■ INSTRUCTIONS TO FOLLOW: Across all the records below, how many lines contain "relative"? Respond with only the number.

■ MATERIAL FOR THE TASK:
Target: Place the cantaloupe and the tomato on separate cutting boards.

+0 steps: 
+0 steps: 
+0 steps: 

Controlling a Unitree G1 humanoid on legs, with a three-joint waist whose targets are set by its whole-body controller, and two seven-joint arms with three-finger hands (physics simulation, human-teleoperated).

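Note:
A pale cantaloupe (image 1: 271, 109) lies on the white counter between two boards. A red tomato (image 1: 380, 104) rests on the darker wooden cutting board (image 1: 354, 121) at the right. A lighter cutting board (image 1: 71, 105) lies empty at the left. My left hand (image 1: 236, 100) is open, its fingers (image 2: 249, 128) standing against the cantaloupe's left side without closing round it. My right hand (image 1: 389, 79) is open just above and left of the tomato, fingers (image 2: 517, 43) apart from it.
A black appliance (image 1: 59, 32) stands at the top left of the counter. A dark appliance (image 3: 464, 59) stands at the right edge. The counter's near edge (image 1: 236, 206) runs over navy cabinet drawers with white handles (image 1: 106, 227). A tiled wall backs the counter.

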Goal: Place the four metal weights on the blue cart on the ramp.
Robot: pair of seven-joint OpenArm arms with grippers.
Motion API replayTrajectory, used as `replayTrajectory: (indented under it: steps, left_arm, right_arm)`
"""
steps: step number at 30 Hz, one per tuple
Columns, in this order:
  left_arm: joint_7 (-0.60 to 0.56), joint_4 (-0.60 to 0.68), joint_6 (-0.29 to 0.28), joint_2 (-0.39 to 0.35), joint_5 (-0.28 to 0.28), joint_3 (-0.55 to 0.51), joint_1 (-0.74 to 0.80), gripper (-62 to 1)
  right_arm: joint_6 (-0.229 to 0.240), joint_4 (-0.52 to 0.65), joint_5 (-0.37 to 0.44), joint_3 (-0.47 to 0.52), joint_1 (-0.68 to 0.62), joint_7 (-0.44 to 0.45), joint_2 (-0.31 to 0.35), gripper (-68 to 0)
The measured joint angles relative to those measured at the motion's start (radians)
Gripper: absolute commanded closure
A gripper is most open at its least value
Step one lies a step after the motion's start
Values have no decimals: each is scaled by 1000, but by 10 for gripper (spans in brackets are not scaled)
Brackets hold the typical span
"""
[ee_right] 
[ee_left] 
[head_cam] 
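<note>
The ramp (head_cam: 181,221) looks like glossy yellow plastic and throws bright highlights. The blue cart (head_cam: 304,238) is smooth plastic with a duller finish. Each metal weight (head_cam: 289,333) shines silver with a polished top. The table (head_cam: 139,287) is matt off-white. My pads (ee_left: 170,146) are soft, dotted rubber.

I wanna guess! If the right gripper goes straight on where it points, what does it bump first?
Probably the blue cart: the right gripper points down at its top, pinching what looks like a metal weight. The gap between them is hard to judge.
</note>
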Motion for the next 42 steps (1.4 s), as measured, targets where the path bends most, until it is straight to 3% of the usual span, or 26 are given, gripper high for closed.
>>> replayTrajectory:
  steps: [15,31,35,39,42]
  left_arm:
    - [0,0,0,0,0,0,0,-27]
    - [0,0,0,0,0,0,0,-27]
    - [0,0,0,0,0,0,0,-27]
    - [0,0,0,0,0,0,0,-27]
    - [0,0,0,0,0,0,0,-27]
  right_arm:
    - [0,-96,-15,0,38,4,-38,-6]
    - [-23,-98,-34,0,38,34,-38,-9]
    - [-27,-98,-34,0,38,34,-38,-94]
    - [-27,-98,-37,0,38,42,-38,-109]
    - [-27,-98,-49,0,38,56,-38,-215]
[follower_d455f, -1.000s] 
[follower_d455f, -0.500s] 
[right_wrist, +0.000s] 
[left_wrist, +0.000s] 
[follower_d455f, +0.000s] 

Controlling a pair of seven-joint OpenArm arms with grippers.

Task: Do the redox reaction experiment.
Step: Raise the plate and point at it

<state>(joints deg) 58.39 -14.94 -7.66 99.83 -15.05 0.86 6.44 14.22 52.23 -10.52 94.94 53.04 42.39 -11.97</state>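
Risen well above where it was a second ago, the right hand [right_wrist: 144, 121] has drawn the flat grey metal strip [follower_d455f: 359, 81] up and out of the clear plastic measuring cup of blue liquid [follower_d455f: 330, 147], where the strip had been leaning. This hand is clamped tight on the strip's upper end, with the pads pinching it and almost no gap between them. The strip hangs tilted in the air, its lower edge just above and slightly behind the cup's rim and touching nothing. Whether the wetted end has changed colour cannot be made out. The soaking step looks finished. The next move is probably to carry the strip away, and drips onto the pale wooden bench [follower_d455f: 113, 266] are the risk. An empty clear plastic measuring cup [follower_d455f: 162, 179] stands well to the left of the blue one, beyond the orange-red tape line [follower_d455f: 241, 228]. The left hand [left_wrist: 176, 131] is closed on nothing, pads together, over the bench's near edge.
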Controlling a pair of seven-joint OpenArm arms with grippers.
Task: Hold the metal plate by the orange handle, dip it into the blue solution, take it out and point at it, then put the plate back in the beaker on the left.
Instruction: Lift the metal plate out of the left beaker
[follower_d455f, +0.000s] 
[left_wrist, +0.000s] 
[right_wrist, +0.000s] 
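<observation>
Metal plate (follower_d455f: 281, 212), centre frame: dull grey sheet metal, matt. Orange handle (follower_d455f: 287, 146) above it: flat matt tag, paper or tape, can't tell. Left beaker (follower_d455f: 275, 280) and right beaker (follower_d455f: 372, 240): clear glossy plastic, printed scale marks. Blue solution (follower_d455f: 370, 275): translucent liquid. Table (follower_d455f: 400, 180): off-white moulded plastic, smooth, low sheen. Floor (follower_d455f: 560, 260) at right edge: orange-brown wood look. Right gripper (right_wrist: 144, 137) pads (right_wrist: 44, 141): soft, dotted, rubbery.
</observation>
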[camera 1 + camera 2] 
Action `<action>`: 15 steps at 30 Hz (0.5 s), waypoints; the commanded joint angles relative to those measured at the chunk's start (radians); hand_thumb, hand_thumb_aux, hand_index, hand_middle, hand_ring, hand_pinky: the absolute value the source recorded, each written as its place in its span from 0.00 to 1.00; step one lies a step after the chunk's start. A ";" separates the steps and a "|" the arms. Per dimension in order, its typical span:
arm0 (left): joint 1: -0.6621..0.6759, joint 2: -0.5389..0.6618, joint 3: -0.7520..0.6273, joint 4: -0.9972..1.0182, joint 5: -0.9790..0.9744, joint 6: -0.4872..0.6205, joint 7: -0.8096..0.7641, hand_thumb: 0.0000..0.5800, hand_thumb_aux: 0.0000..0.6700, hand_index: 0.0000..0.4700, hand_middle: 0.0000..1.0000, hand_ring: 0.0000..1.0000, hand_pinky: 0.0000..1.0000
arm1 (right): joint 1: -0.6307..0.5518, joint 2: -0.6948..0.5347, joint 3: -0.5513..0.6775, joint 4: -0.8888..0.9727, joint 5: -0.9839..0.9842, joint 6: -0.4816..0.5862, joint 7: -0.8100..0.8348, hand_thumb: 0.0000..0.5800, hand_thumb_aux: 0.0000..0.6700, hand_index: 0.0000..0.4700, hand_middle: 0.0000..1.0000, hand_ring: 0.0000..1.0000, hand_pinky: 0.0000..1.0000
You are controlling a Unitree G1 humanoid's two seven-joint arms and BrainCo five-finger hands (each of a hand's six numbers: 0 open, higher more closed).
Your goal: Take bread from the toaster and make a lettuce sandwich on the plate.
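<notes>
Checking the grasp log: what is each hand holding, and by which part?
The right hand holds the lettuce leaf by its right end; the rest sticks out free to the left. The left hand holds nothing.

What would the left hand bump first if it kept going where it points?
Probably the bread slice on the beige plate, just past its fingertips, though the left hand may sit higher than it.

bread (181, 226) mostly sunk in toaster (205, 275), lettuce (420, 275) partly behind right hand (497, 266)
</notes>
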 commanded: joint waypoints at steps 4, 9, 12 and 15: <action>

■ RESULT OF THE EXERCISE: 2